The answer should consist solely of the lines from the first one below through the line containing "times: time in", copied exactly.
(Information supplied)
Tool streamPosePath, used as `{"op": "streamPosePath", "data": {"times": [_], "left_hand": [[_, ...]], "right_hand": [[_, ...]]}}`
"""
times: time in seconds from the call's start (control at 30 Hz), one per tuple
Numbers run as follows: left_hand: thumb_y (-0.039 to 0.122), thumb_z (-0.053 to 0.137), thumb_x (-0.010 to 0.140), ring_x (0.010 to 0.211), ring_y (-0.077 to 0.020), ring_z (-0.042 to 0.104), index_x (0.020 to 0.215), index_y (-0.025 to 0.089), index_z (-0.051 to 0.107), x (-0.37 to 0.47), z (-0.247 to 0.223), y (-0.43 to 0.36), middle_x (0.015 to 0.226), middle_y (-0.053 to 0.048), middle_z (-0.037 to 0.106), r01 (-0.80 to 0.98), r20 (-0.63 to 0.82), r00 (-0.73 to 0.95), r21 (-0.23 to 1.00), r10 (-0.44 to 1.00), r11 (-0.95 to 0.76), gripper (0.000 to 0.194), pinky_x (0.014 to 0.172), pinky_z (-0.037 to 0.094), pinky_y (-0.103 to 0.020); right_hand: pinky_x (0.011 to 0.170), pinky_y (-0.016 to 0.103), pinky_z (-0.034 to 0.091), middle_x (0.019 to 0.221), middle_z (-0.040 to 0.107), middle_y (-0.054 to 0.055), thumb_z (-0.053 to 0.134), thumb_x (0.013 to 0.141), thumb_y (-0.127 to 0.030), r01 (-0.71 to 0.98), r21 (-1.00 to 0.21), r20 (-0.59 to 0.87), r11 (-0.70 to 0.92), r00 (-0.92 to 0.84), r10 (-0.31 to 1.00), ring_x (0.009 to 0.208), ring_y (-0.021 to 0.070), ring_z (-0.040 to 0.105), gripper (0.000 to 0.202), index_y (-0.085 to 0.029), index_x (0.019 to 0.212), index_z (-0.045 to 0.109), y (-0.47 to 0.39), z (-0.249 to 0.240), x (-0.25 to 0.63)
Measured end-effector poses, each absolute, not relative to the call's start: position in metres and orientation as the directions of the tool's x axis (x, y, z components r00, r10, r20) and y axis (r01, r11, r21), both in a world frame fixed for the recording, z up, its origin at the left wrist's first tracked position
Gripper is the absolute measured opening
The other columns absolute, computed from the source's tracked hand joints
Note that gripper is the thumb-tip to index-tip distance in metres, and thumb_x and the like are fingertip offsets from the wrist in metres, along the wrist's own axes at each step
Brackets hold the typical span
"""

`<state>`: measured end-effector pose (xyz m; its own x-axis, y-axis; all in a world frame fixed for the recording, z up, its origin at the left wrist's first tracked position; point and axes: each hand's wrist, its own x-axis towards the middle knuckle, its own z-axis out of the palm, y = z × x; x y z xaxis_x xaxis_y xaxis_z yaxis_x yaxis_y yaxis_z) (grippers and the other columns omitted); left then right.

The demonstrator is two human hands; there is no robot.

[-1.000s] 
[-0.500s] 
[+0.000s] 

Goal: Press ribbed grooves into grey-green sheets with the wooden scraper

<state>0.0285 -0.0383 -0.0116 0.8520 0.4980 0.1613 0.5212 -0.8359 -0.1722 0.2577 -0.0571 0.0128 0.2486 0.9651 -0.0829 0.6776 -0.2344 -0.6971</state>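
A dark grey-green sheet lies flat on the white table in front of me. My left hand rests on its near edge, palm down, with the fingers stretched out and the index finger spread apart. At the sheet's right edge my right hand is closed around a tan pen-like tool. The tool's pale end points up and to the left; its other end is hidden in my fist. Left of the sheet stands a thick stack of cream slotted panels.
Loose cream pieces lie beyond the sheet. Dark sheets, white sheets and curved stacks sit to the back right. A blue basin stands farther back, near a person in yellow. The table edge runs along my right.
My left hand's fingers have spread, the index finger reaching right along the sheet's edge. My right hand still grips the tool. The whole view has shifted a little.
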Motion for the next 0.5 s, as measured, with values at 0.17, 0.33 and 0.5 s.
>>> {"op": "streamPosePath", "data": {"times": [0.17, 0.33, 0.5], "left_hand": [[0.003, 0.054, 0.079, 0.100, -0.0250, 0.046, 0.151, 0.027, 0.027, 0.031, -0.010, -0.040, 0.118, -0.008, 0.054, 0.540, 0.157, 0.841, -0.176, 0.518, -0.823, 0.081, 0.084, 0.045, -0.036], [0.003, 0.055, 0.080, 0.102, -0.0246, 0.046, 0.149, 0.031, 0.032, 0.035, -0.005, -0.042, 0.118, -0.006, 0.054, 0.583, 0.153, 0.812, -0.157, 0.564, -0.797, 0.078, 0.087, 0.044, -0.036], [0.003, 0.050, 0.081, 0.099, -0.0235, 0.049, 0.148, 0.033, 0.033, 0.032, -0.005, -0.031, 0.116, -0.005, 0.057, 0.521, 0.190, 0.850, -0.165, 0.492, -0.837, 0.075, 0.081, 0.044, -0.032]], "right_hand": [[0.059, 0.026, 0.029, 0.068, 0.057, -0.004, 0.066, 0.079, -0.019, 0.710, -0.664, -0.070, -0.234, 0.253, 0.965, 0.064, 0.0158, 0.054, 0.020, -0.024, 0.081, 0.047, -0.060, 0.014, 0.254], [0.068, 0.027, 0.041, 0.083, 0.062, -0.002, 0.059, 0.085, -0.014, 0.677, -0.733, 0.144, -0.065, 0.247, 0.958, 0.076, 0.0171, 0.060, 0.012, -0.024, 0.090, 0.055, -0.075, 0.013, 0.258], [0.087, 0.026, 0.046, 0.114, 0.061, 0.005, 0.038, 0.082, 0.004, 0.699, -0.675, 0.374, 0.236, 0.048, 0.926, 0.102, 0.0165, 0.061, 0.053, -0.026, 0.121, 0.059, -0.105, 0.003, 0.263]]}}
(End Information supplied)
• [Answer to this task]:
Tool streamPosePath, used as `{"op": "streamPosePath", "data": {"times": [_], "left_hand": [[_, ...]], "right_hand": [[_, ...]]}}`
"""
times: time in seconds from the call's start (control at 30 Hz), one per tuple

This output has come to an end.